Jewish groups in the United States and Italy have welcomed the suggestion by a high Vatican official that a proposal to restore a Catholic prayer that is offensive to the Jewish community may be withdrawn. Vatican Secretary of State Cardinal Tarcisio Bertone said last week that a prayer in the recently revived Latin Mass for the conversion of Jews could be eliminated from the church’s liturgy. That would “solve all the problems,” Cardinal Bertone said, following a groundswell of Jewish criticism that questioned the efficacy of decades of Jewish-Catholic dialogue.
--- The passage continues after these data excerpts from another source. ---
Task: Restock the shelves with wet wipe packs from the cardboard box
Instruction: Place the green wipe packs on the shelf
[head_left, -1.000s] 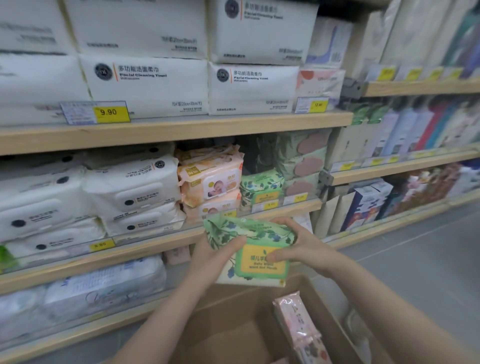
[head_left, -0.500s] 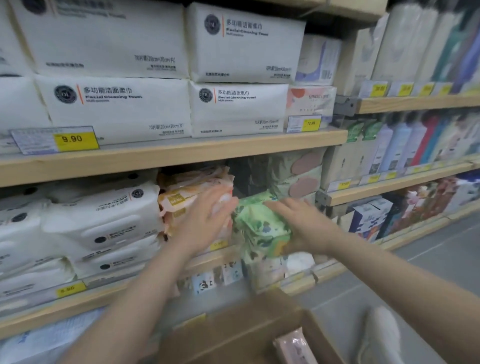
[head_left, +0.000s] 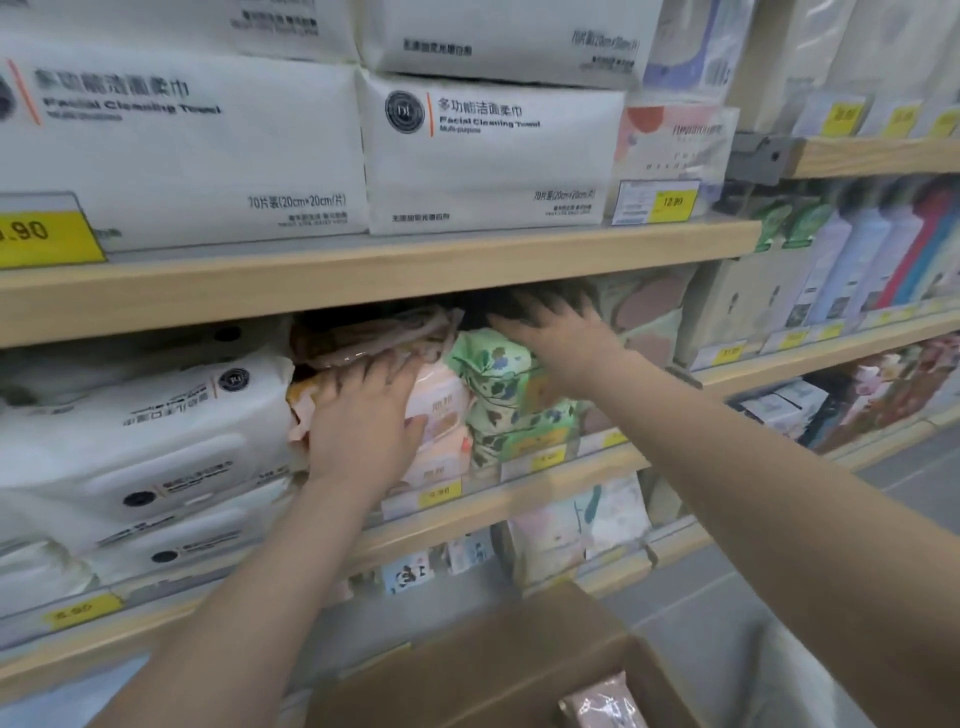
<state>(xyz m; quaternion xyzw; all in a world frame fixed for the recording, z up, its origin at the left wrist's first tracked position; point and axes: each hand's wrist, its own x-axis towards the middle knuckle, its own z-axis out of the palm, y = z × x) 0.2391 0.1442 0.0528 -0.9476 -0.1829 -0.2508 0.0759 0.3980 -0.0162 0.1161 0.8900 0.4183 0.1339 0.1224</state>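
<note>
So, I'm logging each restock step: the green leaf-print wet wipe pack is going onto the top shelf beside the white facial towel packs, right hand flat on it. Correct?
Not quite. The green leaf-print wet wipe pack sits on the middle shelf, one level below the white facial towel packs, next to peach-coloured wipe packs. The head view shows it. The right hand does lie flat on it.

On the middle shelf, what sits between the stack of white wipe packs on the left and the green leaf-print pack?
In the head view, a stack of peach-orange baby wipe packs fills that stretch, with the left hand resting flat on it.
</note>
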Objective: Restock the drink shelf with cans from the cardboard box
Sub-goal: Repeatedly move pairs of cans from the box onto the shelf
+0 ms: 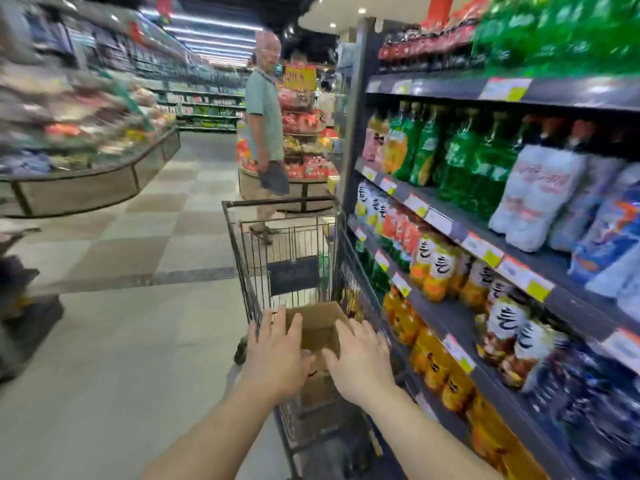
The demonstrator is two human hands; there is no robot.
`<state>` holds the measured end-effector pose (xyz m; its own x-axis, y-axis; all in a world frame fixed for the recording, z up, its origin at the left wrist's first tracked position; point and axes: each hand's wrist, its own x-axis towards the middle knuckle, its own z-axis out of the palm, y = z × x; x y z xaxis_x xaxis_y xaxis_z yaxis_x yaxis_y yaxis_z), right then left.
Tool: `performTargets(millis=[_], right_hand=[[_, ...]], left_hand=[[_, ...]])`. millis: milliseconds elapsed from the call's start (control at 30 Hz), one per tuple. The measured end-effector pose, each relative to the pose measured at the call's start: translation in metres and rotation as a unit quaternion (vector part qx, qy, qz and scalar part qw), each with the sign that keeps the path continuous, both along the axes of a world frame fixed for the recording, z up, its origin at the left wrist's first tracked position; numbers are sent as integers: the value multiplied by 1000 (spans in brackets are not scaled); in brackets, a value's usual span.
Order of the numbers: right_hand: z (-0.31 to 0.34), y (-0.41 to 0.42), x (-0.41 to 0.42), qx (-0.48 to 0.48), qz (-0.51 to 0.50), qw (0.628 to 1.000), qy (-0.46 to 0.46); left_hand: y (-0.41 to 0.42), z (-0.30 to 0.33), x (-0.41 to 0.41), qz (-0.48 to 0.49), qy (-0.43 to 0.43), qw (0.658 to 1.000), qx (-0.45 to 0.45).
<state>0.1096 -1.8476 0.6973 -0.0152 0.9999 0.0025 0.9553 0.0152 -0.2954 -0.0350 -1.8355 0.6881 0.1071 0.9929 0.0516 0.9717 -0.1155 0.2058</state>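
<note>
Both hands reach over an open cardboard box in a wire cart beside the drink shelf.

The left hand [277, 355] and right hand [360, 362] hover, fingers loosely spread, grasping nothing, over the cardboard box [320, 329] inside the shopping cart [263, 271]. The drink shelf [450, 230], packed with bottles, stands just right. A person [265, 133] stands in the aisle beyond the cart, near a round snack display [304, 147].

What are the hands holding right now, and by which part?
Nothing is clearly held. The left hand and right hand reach over the box in the cart, fingers extended.
</note>
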Motion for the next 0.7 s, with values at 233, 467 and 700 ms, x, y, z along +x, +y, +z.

The Vatican’s earlier decision to restore the controversial part of the Latin Mass, seen as an outreach to Catholic traditionalists who were upset with the liberalizing reforms of the Second Vatican Council, “is very puzzling to people who have been engaged in building the dialogue,” said Abraham Foxman, national director of the Anti-Defamation League. “We welcome” Cardinal Bertone’s announcement that the Vatican “could simply study” the substitution of another prayer, Foxman said. The controversy over the Latin Mass will not harm the Jewish relationship with the Catholic Chuch “if they move ahead and put it back to where it was,” Foxman said.
Cardinal Bertone indicated that the Vatican might study the possibility of replacing the prayer, which calls for the lifting of a “veil” from Jews who do not accept Christianity, with an alternative text.
“The declarations made by Cardinal Bertone clear away the fears that we and others expressed in recent days,” said Renzo Gattegna, head of the Union of Italian Jewish Communities.
“By acting quickly and decisively to embrace the current form of the prayer to be used exclusively in all languages — including Latin — the Vatican could make it abundantly clear that no group that wishes to come back to the good graces of the Church will be welcome without leaving theologically based anti-Semitism behind,” said Rabbi Abraham Cooper, associate dean of the Simon Wiesenthal Center.